Records from a data source
★ ★ ★
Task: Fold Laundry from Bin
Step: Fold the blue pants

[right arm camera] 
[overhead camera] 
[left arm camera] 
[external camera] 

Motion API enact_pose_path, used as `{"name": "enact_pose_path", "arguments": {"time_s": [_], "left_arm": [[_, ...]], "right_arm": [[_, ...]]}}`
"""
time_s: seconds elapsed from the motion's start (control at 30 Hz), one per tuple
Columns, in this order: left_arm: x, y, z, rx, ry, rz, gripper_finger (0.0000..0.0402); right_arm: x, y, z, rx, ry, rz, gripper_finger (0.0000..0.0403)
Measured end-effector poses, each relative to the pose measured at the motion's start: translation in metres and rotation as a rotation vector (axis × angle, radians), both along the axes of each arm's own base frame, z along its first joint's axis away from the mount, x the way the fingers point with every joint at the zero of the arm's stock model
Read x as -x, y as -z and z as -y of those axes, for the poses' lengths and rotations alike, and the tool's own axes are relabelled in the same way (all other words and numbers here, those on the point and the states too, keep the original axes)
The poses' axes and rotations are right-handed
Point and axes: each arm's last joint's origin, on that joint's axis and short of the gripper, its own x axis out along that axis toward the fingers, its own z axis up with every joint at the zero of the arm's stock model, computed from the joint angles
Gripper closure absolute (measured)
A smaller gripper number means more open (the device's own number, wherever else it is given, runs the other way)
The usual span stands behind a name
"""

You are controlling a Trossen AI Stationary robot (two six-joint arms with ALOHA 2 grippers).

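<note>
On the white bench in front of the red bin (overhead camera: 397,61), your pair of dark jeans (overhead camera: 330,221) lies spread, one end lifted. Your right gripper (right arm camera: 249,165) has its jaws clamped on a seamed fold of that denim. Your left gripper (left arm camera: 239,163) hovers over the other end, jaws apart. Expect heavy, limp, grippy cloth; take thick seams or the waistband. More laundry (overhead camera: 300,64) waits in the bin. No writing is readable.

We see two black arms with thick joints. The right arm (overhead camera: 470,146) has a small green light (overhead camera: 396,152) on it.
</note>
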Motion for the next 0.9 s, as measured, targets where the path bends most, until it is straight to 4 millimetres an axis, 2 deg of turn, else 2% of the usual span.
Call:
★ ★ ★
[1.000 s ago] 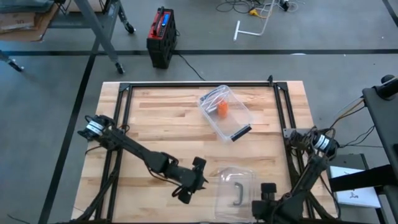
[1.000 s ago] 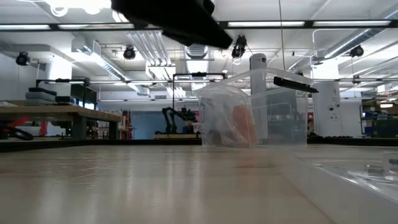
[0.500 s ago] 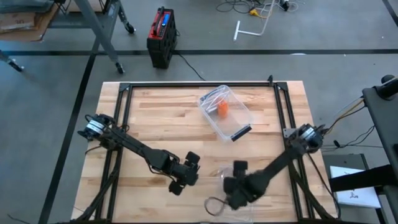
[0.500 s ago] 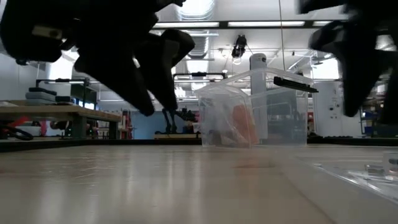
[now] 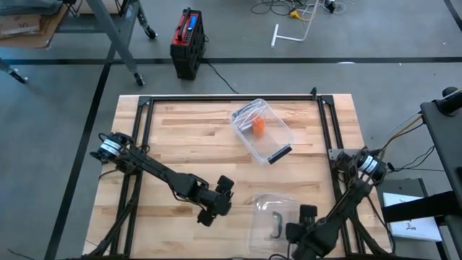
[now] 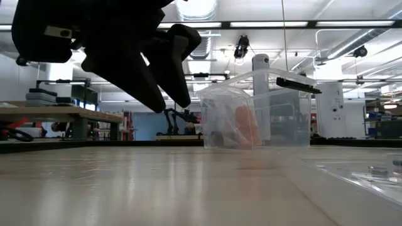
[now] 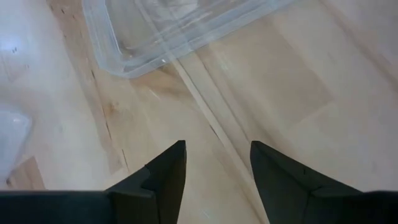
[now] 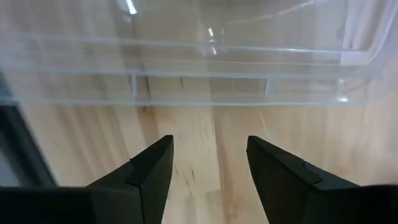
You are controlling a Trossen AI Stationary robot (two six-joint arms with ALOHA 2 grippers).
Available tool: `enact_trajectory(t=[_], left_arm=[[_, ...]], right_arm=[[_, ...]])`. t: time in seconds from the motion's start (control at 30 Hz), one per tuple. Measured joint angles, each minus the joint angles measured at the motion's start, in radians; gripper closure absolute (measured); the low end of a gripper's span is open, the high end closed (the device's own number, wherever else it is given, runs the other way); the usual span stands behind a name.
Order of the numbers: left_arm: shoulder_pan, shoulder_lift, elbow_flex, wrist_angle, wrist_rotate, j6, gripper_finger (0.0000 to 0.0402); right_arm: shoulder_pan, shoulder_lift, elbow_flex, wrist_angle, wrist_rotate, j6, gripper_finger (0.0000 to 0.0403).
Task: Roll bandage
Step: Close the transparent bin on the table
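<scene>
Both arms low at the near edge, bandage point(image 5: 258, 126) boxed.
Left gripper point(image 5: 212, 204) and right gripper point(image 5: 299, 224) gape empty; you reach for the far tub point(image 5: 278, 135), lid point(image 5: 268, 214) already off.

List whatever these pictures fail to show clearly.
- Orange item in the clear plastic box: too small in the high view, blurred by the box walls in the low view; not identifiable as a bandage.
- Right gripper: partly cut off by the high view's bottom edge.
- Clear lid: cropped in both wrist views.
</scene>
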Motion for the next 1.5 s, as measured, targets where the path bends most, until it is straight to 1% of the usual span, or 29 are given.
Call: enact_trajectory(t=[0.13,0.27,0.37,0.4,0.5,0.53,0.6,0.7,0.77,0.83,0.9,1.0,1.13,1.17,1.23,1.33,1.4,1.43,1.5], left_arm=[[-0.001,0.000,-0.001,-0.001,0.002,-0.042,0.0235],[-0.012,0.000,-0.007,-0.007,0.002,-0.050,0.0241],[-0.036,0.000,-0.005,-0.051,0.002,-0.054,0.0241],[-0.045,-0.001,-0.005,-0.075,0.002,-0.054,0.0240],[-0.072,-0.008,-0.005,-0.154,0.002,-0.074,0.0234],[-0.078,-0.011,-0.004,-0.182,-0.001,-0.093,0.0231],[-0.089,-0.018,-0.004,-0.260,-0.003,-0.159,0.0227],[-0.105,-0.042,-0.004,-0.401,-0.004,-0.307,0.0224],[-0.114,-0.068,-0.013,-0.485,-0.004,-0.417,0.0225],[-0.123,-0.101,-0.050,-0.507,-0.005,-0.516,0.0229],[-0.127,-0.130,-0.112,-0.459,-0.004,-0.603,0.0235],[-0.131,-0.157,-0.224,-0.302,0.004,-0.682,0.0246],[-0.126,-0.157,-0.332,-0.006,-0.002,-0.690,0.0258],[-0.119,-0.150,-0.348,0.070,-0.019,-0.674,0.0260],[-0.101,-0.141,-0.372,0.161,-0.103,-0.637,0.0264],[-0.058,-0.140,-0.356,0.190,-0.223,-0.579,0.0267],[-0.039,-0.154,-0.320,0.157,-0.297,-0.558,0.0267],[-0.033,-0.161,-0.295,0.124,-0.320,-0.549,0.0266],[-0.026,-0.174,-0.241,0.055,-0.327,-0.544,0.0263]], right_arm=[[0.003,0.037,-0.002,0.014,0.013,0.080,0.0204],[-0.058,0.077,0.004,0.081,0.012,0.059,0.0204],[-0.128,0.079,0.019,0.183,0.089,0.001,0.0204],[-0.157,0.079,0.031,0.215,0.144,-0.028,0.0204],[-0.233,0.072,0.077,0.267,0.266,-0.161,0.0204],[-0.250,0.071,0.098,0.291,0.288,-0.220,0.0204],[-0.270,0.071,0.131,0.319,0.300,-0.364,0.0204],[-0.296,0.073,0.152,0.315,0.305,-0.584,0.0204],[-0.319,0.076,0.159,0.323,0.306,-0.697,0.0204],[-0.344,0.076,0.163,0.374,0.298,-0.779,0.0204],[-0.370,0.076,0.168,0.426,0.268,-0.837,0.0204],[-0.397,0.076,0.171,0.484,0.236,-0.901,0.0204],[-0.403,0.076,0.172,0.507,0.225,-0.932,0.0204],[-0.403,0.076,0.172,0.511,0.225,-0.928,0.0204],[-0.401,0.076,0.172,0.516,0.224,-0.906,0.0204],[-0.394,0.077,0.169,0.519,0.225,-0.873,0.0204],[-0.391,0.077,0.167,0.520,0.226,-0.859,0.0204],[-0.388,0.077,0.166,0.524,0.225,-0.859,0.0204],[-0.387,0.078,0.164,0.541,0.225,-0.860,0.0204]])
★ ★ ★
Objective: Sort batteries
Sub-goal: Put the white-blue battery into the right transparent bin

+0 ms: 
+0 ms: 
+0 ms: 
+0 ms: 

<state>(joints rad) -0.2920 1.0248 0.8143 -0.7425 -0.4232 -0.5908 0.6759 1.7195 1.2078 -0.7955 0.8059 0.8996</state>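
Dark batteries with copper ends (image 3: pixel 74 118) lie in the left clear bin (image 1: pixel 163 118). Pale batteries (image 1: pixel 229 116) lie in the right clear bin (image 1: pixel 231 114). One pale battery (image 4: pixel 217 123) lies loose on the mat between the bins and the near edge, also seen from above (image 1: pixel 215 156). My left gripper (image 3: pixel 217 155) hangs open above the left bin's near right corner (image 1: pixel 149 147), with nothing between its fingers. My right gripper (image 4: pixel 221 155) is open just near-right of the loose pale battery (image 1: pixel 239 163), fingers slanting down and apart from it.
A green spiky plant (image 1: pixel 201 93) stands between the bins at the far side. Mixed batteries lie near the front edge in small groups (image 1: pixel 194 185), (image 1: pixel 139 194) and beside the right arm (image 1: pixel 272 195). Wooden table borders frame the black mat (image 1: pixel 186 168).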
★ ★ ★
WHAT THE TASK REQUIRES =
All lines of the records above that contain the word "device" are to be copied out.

EXERCISE ANSWER =
A smaller gripper number means more open (the device's own number, wherever else it is given, runs the other way)
Available tool: `enact_trajectory(t=[_], left_arm=[[_, ...]], right_arm=[[_, ...]])`. t: time in seconds from the motion's start (control at 30 Hz), one per tuple. Measured joint angles, each minus the joint angles measured at the motion's start, in radians; gripper closure absolute (measured); the low end of a gripper's span is open, the high end closed (the device's own number, wherever else it is given, runs the other way); the usual span stands behind a name.

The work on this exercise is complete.